White House press secretary Karoline Leavitt announced she is pregnant with her second child in a festive Instagram post on Friday.

Along with a photo of her touching her bump in front of a Christmas tree, she announced, “The greatest Christmas gift we could ever ask for – a baby girl coming in May 2026.”

“My husband and I are thrilled to grow our family and can’t wait to watch our son become a big brother,” Leavitt said of husband Nicholas Riccio, 60, and son Niko, 1.

“My heart is overflowing with gratitude to God for the blessing of motherhood, which I truly believe is the closest thing to Heaven on Earth,” her caption continued.

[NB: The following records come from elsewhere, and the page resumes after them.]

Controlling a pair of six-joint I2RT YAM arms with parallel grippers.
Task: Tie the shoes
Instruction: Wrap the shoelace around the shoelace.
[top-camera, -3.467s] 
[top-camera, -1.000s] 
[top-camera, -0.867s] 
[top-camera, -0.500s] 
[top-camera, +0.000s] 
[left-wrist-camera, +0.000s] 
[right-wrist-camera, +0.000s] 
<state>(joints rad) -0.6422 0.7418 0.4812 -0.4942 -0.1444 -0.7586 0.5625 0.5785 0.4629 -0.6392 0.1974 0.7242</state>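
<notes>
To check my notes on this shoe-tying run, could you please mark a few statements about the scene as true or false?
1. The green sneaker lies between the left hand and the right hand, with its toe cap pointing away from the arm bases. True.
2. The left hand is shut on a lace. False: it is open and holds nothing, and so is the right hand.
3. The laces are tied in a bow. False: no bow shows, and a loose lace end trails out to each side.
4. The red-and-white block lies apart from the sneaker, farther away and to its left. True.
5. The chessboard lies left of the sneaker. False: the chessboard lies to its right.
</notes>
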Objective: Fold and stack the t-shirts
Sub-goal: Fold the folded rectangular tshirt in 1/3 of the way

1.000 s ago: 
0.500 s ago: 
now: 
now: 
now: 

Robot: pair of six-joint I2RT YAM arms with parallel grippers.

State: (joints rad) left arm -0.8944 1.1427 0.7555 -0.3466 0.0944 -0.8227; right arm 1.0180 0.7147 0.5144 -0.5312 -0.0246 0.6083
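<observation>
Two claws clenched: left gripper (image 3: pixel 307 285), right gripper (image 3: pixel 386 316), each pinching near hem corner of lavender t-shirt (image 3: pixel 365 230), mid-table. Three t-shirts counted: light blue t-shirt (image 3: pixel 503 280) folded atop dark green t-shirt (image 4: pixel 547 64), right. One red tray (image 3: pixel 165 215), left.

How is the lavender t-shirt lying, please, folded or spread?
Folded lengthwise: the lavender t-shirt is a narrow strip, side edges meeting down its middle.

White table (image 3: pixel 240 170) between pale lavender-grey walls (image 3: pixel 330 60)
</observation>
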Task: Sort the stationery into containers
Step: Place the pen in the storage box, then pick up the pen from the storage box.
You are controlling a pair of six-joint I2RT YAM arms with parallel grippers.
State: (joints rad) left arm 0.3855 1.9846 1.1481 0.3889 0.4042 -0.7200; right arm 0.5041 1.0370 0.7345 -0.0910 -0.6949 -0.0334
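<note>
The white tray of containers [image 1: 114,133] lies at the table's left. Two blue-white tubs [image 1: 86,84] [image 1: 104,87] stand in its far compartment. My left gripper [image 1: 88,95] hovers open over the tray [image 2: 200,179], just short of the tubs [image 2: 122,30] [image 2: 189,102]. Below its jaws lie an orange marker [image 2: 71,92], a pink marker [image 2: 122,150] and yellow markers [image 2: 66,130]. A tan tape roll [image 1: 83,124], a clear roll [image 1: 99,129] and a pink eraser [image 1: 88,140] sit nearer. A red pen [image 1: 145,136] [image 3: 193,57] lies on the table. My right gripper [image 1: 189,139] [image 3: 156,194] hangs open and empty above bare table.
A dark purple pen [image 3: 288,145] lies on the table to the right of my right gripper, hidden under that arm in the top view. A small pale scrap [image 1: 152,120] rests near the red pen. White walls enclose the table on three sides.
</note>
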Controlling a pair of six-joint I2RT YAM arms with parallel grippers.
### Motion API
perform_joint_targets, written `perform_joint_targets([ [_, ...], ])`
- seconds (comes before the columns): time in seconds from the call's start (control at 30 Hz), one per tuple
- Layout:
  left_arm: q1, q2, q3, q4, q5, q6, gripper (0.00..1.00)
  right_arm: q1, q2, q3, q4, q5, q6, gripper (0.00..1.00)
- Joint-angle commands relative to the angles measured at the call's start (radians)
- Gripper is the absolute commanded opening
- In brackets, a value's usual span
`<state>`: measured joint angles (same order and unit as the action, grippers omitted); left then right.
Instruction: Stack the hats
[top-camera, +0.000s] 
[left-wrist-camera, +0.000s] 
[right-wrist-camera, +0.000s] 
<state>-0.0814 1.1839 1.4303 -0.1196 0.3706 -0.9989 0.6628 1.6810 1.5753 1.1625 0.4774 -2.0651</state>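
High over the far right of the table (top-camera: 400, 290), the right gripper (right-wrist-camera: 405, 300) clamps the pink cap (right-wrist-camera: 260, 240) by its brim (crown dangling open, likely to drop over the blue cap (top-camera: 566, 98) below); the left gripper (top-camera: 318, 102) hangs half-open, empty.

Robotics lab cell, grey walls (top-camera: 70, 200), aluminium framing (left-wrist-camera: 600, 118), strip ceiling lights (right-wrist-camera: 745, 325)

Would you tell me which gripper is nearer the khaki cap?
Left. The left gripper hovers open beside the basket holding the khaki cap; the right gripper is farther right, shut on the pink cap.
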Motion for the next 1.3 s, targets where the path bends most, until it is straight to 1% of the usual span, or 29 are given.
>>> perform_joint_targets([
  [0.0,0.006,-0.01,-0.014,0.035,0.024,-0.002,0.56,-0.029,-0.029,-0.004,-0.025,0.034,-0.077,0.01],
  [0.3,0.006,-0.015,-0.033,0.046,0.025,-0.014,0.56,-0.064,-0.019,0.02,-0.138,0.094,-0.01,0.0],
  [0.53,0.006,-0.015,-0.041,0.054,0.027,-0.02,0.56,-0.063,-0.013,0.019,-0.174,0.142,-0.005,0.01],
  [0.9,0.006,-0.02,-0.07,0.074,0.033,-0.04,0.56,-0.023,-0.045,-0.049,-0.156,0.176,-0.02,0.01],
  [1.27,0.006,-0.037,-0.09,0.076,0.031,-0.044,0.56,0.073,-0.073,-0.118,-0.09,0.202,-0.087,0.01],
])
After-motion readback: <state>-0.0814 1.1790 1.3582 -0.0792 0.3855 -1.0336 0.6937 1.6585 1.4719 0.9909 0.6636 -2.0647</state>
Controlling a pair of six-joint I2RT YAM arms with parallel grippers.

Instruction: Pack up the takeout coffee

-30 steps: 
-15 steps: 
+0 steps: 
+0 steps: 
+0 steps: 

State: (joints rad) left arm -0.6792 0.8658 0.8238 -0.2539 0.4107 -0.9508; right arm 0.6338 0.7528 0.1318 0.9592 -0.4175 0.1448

Thanking her bosses, Leavitt added, “I am also extremely grateful to President Trump and our Chief of Staff Susie Wiles for their support, and for fostering a pro-family environment in the White House. 2026 is going to be a great year and I am so excited to be a girl mom.”

Leavitt, who at 28 years old is the youngest White House press secretary in history, regularly brings her son to work in Washington, D.C., with her, often sharing their office moments together on social media.

Leavitt, here at the White House with her son Nicholas "Niko" Robert Riccio on Nov. 25, thanked President Donald Trump and chief of staff Susie Wiles for "fostering a pro-family environment."
Leavitt, here at the White House with her son Nicholas “Niko” Robert Riccio on Nov. 25, thanked President Donald Trump and chief of staff Susie Wiles for “fostering a pro-family environment.”

Chip Somodevilla via Getty Images

She spoke more about juggling her high-pressure career and motherhood in an interview about her pregnancy with Fox News Digital, telling the site, “Nearly all of my West Wing colleagues have babies and young children, so we all really support one another as we tackle raising our families while working for the greatest president ever.”

The president is rather fond of his main spokesperson, whom he regularly praises for her appearance in public.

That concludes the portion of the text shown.